Et pourtant, il y avait sur les 11 autres titres, 3 ou 4 succès potentiels, au moins: les ballades "Midnight Caller" ou "We Are For The Dark", les morceaux mid-tempo "I Can't Take It" ou "Blodwyn".
Et, par dessus tout, il y avait le superbe "Without You", composé par Pete Ham et Tom Evans. Version dépouillée, lancinante, elle avait tout du grand tube qu'elle ne fut pas, du moins dans sa version originale. Et en 1971, Harry Nilsson en fit un tube planétaire figurant sur son album "Schmilsson" dans une version agréable mais édulcorée (je ne parle pas de la version ultérieure, 1993, et édul-Carey de la Mariah du même nom). Pour tout le monde, "Without You" était devenu une chanson de Nilsson, et c'est encore vrai aujourd'hui, puisqu'en 2006 ce morceau est encore régulièrement diffusé (et annoncé comme la chanson d'Harry Nilsson) par certaines radios françaises.
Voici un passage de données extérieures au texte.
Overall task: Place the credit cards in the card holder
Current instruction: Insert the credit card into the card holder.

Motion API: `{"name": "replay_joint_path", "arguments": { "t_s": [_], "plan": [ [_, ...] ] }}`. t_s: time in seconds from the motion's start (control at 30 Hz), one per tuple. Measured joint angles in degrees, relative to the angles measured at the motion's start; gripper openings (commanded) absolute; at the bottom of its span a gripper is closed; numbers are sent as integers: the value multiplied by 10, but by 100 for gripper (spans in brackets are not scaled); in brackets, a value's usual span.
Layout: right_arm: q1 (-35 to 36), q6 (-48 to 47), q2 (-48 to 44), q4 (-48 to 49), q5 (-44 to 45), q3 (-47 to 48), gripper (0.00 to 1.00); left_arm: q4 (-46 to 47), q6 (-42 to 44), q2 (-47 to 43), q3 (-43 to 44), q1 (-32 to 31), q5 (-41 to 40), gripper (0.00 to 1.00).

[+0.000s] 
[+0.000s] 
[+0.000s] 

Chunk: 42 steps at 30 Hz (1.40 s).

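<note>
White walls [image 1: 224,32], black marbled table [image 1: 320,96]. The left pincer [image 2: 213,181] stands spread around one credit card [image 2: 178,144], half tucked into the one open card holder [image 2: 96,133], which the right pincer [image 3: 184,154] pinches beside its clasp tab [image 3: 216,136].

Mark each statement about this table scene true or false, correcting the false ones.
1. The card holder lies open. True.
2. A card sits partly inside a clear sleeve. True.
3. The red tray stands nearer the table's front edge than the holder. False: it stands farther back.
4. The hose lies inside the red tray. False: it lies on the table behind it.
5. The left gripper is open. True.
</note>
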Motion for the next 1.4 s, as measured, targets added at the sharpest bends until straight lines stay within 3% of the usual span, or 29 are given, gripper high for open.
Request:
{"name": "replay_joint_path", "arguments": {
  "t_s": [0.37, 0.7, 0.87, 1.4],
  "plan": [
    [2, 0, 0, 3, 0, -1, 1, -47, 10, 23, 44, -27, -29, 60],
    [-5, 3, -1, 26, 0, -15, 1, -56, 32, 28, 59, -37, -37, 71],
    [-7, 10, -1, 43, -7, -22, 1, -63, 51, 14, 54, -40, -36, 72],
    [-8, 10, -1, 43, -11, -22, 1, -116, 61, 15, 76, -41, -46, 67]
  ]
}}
Badinger publia encore chez Apple un album ("Straight Up") après bien des vicissitudes et des changements de producteur en cours d'enregistrement (parmi eux Todd Rundgren et George Harrison) et en enregistra un autre ("Ass") qui ne fut publié qu'après le départ du groupe chez Warner et la publication de "Badfinger" puis de "Wish You Were Here", en 1974, un an avant celui de Pink Floyd.
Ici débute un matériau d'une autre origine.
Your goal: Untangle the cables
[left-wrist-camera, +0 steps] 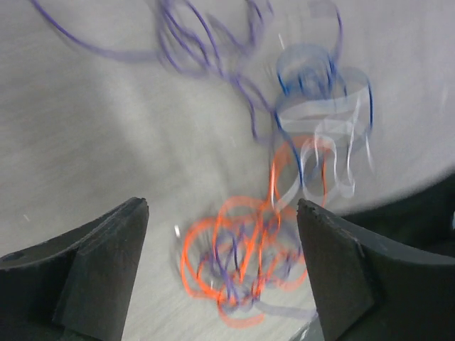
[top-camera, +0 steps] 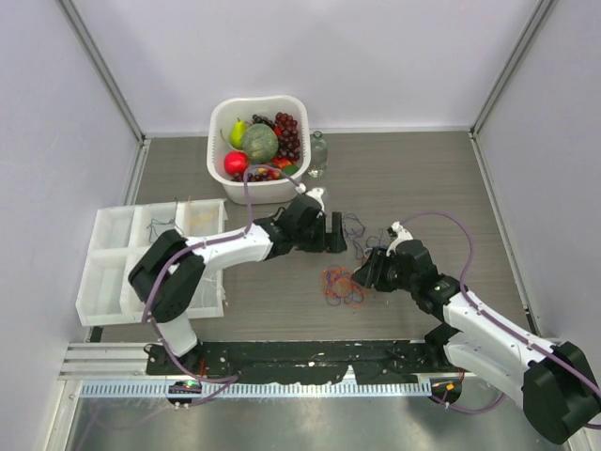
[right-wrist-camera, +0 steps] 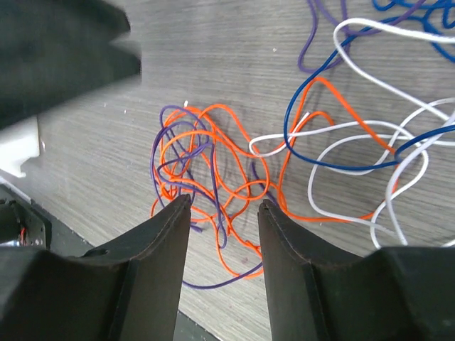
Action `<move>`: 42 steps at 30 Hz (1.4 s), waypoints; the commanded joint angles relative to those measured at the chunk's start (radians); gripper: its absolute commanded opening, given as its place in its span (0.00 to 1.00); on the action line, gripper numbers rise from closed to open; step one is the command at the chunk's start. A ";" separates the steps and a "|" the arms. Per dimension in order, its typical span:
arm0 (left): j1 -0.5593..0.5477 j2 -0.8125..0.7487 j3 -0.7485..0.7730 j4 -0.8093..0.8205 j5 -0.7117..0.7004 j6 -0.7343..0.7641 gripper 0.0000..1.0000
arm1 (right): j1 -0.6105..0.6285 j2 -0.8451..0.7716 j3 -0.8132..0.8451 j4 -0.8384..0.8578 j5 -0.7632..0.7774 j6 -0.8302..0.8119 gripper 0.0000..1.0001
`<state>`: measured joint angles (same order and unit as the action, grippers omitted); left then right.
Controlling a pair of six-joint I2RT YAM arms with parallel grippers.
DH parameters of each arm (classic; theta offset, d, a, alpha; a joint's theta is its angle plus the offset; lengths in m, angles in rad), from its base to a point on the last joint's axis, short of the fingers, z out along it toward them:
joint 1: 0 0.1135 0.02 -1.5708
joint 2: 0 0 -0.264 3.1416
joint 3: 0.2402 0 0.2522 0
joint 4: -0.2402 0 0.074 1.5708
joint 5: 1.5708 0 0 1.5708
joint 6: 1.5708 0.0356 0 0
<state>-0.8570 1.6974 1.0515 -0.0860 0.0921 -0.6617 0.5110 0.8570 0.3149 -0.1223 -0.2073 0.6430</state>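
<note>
**A:** What sat nearest your lens?

**B:** My own right gripper [right-wrist-camera: 225,204]. Its jaws were parted by a narrow gap and held nothing. Just past the tips lay the cables [right-wrist-camera: 206,177], an orange and purple knot flat on the table [right-wrist-camera: 234,64]. The blue and white loops [right-wrist-camera: 362,135] sprawled beside it.

**A:** And your other hand?

**B:** My left gripper [left-wrist-camera: 222,209] was spread wide and was empty too. It looked down on the same knot from the far side. That view was smeared, so I couldn't tell how high above the wood it hung.

**A:** What worried you?

**B:** Mostly the crowd of strands in front of my right jaws. Orange and purple crossed there several times over. Had I closed, I judged I would pinch both colours at once, and any pull would cinch the knot instead of opening it.

**A:** Anything else?

**B:** An orange strand ran off into the blue and white loops, so a careless tug could have dragged those back into the bunch. The wires were also very thin and might have slipped from my grip. And my two hands were near each other, so reaching for the knot together risked a bump.
</note>
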 commanded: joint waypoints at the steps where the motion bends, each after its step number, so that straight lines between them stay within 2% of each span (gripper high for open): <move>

Ce fut le chant du cygne et le début des ennuis. La banqueroute d'Apple entraîna un non-paiement des royalties dues au quatuor (qui composait tout son répertoire). Le groupe était tombé entre les mains d'un manager véreux, un certain Stan Polley qui, en négociant "par derrière" avec Warner alors que le groupe était encore sous contrat, le fâcha avec ses amis et supporters chez Apple, dont George Harrison. Et pour noircir encore le tableau, le même Polley, s'occupant prétendument des intérêts financiers des membres de Badfinger avait en réalité mis à profit l'intense activité (tournées et enregistrements) du groupe pour le spolier totalement.
Dans l'intervalle, Mike Gibbins avait quitté provisoirement le groupe en 1972 avant de revenir et, en 1974, Pete Ham essaya d'en faire autant. Un nouvel album "Head First" fut enregistré fin 1974 mais non publié. Les 4 garçons se débattaient au milieu des problèmes, tombant véritablement en deça de ce qu'on n'appelait pas encore le seuil de pauvreté. Et pour finir, Warner mit fin à leur contrat début 1975, de manière unilatérale.
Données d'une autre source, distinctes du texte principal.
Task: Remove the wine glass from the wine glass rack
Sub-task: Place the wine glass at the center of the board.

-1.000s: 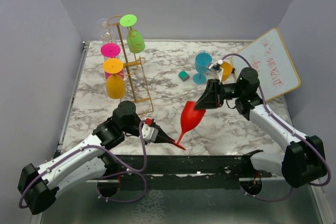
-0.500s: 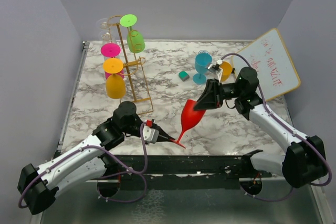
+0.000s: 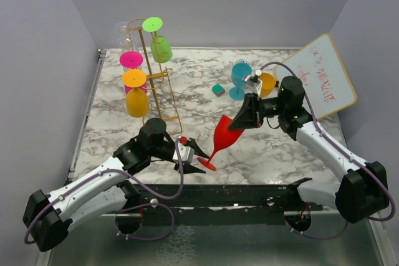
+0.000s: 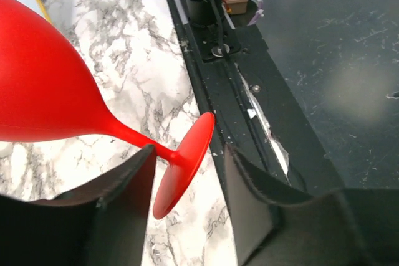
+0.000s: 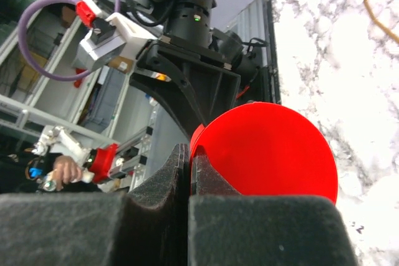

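Red wine glass (image 3: pixel 225 137) is off the wine glass rack (image 3: pixel 159 85), tilted, spanning between the two grippers. Right gripper (image 3: pixel 240 120) is clamped shut on the bowl's rim, and the bowl hangs down and forward of its fingers (image 5: pixel 168 179). Left gripper (image 3: pixel 198 157) is parted; the glass's foot and lower stem sit between its jaws, with a clear gap on the right-hand finger (image 4: pixel 249 191) side. Foot is low over the marble table (image 3: pixel 274 154), near its front edge. Rack stands well behind the left gripper, with green (image 3: pixel 161 48), pink (image 3: pixel 131 60) and orange (image 3: pixel 136 101) glasses hanging on it. Teal glass (image 3: pixel 240 76) stands upright just behind the right gripper.
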You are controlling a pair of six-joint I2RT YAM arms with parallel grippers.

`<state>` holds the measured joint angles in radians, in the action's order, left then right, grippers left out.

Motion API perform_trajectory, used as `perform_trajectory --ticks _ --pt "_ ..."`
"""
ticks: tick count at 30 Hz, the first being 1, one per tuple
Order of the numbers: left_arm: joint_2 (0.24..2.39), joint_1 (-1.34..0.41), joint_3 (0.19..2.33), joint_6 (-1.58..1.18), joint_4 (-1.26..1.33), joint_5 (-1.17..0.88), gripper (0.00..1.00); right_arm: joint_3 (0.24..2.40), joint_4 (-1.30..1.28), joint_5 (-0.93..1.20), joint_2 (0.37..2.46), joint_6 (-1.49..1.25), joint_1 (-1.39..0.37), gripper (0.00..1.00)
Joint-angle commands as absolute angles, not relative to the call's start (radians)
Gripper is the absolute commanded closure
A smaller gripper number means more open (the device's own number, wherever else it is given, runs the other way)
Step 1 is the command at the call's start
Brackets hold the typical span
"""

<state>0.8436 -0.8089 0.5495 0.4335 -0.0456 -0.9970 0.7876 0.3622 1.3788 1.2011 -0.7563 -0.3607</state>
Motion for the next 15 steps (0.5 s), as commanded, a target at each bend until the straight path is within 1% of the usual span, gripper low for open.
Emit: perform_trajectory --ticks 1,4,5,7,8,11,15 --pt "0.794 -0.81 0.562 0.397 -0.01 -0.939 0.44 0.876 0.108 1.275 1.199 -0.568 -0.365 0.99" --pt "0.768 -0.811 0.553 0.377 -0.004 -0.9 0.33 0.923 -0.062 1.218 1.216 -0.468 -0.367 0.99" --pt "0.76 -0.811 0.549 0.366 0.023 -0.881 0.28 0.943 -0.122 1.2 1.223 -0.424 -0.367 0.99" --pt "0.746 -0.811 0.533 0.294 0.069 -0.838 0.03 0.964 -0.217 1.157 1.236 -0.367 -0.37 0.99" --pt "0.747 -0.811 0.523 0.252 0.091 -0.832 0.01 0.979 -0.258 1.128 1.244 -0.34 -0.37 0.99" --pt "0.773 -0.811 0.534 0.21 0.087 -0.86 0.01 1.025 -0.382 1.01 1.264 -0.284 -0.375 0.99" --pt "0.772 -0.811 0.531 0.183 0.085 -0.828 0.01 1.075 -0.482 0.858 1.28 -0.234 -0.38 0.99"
Le 23 avril 1975, au bout d'une année de problèmes professionnels et financiers, sans argent, sans perspective, sans reconnaissance de son talent (le malentendu né de "Without You" avait profondément affecté l'hypersensible Pete) et avec une fille à naître, Pete Ham au plus profond du désespoir, mit fin à ses jours par pendaison dans son garage. Il aurait eu 28 ans quatre jours plus tard. Ce qui avait débuté comme un conte de fées était définitivement devenu un cauchemar.
Le groupe tenta de survivre, avec une composition mouvante. Il publia encore 2 albums dans l'anonymat: "Airwaves" (1979) et "Say No More" (1981).
Mais ce n'était pas fini: après une violente dispute avec Joey Molland, suite à un désaccord profond sur la direction artistique du groupe, Tom Evans se pendit, lui aussi le 19 novembre 1983, à 36 ans, rejoignant son vieux compère au paradis des talents méconnus.
Joey Molland et Mike Gibbins, en compagnie d'un membre ultérieur de Badfinger (Bob Jackson – il était là pour "Head first", finalement publié en 2000) se réunirent pour une tournée aux USA en 1984, se retrouvant ensuite de temps en temps sous la bannière du groupe qui aurait pu faire leur gloire.
Mike Gibbins publia un album solo en 1998 "A Place In Time", suivi de deux autres "More Annoying Songs" et "In The Meantime" avant de mourir de mort naturelle, chez lui, en Floride, le 4 octobre 2005, à 56 ans.
Oui, Badfinger avait vraiment le mauvais œil.